### INSTRUCTIONS FOR THE TASK
This exercise calls for the line with "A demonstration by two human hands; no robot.", the line with "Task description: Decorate", and all lines between them in the material below, output exactly and with no other lines.

BEGIN

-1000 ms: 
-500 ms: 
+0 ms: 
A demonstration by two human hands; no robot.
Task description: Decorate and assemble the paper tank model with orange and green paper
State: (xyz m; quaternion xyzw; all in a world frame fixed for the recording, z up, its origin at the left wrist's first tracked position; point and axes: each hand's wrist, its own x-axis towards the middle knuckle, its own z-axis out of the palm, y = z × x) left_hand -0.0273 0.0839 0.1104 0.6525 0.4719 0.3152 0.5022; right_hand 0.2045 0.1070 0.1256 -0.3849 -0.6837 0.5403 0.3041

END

### FINISHED EXERCISE
A demonstration by two human hands; no robot.
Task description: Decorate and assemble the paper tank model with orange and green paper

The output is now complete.